« Je suis une infirmière en fin de carrière, j’ai travaillé 40 ans dans les soins à domicile et honnêtement, je n’aurais laissé ma place pour rien au monde car j’ai franchement eu l’impression d’être utile ! ».
L’amour du métier
Corinne Roume est cadre de santé. Celle qui déclare son « amour pour le métier » est l’une des 42 infirmières diplômées d’État (IDE) qui exercent au sein des sept centres de soins infirmiers de MSA Services Limousin(1). Loin du discours ambiant qui tourne autour de la désaffection du sacerdoce de soignant. Et pourtant : des journées de travail avec une grande amplitude horaire ; des astreintes de nuit ; des soins pour des prises en charge à domicile qui peuvent être lourdes ; des kilomètres de bitume avalés au volant d’un véhicule pour relier les intérieurs douillets et parfois moins douillets des patients qui s’enchaînent !
Alors c’est vrai, l’heure est plutôt à l’abandon des études infirmières. Différents chiffres circulent : 20% des élèves, selon François Braun, ministre de la Santé et de la Prévention. « Les étudiants ont du mal à trouver leur place dans les services de soins hospitaliers où les conditions de travail sont parfois difficiles, constate Florence Estruc, coordinatrice du service infirmier de MSA Services Limousin. Des élèves de plus en plus jeunes, parfois choqués dès les premiers stages : à 18 ans, être confronté aux corps nus pour la première fois, ou à des situations complexes de fin de vie ou de soins lourds… C’est une réalité qui frappe fort ! »
Karen Breuilh, directrice du pôle services aux personnes et aux territoires, y voit une autre explication en lien avec Parcoursup, la plateforme en ligne destinée à recueillir et gérer les vœux d’affectation des futurs étudiants de l’enseignement supérieur français. « Depuis sa mise en place en 2018, la sélection n’est plus la même : les étudiants ne sont plus choisis en fonction de leur motivation et ils se positionnent souvent plus par défaut. »
Les infirmières de la MSA
Pour autant, elles s’en sortent. En enregistrant des évolutions. Favorables, comme avec les nouvelles générations de médecins, qui sont les prescripteurs de soins : « On se sent plus en situation d’égalité », lâche Corinne, qui se souvient d’un temps où le rapport d’autorité entre les deux professions était nettement plus marqué.
Évolutions également dans les relations avec les patients : « S’ils ont gagné en autonomie, ils sont aussi devenus plus exigeants, voire parfois procéduriers. La confiance s’est tarie : les gens sont seuls, leurs familles sont éloignées, ils revendiquent leurs droits et oublient qu’ils ont également des devoirs envers les professionnels de santé. »

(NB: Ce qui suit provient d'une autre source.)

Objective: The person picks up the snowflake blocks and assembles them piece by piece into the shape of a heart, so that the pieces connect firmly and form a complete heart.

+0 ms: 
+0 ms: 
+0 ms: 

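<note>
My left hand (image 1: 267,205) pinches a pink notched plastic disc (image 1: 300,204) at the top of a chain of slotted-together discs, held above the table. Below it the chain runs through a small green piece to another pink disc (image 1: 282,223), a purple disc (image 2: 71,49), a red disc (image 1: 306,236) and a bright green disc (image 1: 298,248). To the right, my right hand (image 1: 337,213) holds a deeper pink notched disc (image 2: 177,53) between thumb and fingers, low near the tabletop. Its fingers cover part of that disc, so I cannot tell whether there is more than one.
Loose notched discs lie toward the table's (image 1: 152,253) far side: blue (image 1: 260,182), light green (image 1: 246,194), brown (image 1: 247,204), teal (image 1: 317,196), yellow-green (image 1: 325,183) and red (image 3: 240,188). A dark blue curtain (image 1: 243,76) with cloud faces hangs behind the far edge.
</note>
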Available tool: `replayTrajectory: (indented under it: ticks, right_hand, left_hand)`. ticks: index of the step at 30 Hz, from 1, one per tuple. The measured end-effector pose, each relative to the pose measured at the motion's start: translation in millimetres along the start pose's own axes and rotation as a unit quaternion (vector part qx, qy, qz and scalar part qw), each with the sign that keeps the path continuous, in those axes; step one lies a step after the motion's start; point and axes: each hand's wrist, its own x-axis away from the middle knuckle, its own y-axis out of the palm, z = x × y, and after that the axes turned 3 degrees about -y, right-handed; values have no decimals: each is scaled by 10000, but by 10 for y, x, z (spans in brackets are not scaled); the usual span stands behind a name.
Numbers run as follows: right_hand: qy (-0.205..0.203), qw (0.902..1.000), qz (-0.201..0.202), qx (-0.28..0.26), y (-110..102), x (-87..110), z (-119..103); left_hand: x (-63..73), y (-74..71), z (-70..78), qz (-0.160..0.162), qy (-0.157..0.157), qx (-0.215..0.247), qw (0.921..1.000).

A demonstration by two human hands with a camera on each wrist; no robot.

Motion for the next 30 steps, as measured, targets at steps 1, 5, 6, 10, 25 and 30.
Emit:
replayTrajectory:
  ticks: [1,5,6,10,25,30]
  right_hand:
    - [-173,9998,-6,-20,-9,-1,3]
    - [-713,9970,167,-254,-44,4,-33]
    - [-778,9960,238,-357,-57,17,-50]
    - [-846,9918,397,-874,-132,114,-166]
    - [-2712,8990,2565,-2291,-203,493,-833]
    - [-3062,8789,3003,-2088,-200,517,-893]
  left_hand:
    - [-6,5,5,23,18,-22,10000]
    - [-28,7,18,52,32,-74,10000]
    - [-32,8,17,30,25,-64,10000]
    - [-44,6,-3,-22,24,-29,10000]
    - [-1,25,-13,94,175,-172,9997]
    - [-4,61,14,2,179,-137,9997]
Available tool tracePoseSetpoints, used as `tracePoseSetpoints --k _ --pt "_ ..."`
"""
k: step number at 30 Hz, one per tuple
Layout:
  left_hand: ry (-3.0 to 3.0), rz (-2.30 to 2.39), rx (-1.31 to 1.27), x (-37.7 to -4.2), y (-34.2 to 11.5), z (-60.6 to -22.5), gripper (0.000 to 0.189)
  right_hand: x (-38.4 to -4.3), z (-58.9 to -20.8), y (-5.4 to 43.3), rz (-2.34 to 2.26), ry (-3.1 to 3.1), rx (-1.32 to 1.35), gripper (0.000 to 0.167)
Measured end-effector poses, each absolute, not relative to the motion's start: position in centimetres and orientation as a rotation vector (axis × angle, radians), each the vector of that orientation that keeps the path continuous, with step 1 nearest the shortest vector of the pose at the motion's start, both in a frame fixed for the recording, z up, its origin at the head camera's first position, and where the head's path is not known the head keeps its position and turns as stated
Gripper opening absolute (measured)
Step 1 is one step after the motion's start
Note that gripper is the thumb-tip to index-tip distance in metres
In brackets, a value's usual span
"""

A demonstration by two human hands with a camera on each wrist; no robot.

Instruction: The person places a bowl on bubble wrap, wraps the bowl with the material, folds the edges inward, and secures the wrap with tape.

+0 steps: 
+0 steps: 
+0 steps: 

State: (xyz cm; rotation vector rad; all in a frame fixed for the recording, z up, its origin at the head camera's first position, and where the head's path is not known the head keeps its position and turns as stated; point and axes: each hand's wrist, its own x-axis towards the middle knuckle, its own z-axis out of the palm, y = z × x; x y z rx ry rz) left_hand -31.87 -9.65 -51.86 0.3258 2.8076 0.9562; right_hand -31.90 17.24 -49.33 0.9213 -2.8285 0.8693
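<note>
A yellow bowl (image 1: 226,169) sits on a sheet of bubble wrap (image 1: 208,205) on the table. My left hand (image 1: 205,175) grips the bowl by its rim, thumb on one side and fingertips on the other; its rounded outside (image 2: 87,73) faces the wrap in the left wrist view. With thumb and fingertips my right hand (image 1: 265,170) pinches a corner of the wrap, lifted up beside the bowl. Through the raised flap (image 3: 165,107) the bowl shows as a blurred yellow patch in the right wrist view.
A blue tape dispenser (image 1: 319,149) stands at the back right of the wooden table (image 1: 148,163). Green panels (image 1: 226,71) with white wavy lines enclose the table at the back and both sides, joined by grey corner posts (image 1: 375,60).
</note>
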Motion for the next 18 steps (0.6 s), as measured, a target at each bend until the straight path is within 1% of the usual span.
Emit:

Elles observent cependant une plus grande fidélité dans le milieu agricole, qui représente 20% de leur patientèle. « Les ressortissants du régime agricole sont fiers de savoir qu’il existe un service infirmier historiquement créé par la MSA », explique Florence. Elles ne boudent pas leur plaisir quand on les appelle encore « les infirmières de la MSA » !
Et par-dessus tout, pour tenir, elles ont un truc. Deux plutôt : le travail en équipe et la collaboration avec les autres professionnels de santé en faveur d’une meilleure qualité des soins. Ce qui leur fait déclarer qu’elles ne sont « jamais seules ». Cela va des transmissions – « c’est comme ça qu’on arrive à évacuer la surcharge mentale » – à la coordination avec les structures d’exercice coordonné (maisons de santé pluridisciplinaires, communautés professionnelles territoriales de santé, etc.) et les services d’hospitalisation à domicile (HAD), en passant par des dispositifs originaux comme M@do en Corrèze, entre autres(2).
De quoi améliorer l’attractivité d’un métier en tension, et finir par ne plus avoir la colère dans le cathéter.
(1) En Corrèze, les centres de soins infirmiers sont créés dans les années 1960, à l’initiative des élus de la MSA pour pallier le déficit infirmier sur le département. Dans son rapport du 26 mai 2020, la Cour des comptes les identifie comme des établissements dont les missions s’éloignent de celles de la sécurité sociale. Le service infirmier est transféré de la MSA du Limousin à MSA Services Limousin le 1er Juillet 2021.
(2) Première maison de retraite à domicile en France, M@do accompagne de façon évolutive et personnalisée des personnes âgées et/ou en situation de handicap. Elle apporte à leur domicile les mêmes services que dans une structure médicalisée : repas, toilettes, soins, surveillance… Elle assure un fonctionnement simplifié avec un interlocuteur unique pour la personne/sa famille et une prise en charge globale.